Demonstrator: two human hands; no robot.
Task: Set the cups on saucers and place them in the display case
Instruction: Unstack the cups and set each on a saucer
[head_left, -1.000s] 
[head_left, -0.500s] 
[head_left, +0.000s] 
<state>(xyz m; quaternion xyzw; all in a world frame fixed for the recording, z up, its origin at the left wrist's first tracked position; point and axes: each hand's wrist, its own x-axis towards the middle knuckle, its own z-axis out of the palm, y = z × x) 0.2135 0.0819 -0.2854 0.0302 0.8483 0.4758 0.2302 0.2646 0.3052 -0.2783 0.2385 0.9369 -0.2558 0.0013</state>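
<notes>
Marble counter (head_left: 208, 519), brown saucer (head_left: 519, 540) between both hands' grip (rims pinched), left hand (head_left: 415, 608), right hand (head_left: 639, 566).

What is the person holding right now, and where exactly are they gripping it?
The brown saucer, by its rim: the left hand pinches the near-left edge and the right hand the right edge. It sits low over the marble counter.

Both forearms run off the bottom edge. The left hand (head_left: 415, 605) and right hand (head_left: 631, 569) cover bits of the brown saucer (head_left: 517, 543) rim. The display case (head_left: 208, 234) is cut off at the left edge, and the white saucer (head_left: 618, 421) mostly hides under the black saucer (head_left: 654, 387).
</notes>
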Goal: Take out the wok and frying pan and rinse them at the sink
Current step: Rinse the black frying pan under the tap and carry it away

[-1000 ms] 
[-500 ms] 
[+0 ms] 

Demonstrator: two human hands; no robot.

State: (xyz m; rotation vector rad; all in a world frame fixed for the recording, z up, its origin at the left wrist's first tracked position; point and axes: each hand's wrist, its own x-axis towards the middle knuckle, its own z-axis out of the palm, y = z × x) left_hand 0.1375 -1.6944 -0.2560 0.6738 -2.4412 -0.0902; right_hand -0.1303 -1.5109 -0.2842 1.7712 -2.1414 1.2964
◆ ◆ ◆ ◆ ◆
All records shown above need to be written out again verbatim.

**ANSWER BOX**:
Demonstrator: two human hands; no robot.
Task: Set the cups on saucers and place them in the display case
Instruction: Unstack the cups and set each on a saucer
[head_left, -1.000s] 
[head_left, -0.500s] 
[head_left, +0.000s] 
<state>(xyz m; quaternion xyzw; all in a world frame fixed for the recording, z up, its origin at the left wrist's first tracked position; point and axes: each hand's wrist, its own x-axis towards the middle knuckle, its own z-axis out of the palm, y = z × x) 0.2135 0.0819 -0.2854 0.0302 0.8483 0.4758 0.2302 0.2646 0.3052 -0.2783 0.2385 0.9369 -0.2558 0.0013</state>
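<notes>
Marble counter (head_left: 208, 519), brown saucer (head_left: 519, 540) between both hands' grip (rims pinched), left hand (head_left: 415, 608), right hand (head_left: 639, 566).

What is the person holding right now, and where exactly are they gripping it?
The brown saucer, by its rim: the left hand pinches the near-left edge and the right hand the right edge. It sits low over the marble counter.

Both forearms run off the bottom edge. The left hand (head_left: 415, 605) and right hand (head_left: 631, 569) cover bits of the brown saucer (head_left: 517, 543) rim. The display case (head_left: 208, 234) is cut off at the left edge, and the white saucer (head_left: 618, 421) mostly hides under the black saucer (head_left: 654, 387).
</notes>
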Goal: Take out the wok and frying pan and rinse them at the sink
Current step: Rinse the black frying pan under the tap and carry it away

[-1000 ms] 
[-500 ms] 
[+0 ms] 

Demonstrator: two human hands; no robot.

State: (xyz m; rotation vector rad; all in a world frame fixed for the recording, z up, its origin at the left wrist's first tracked position; point and axes: each hand's wrist, its own x-axis towards the middle knuckle, its own z-axis out of the palm, y = z × x) left_hand 0.1375 -1.6944 -0.2560 0.6738 -2.4412 -0.0902; right_hand -0.1303 -1.5109 -0.2842 1.7712 -2.1414 1.2964

Nothing remains to be added to the output.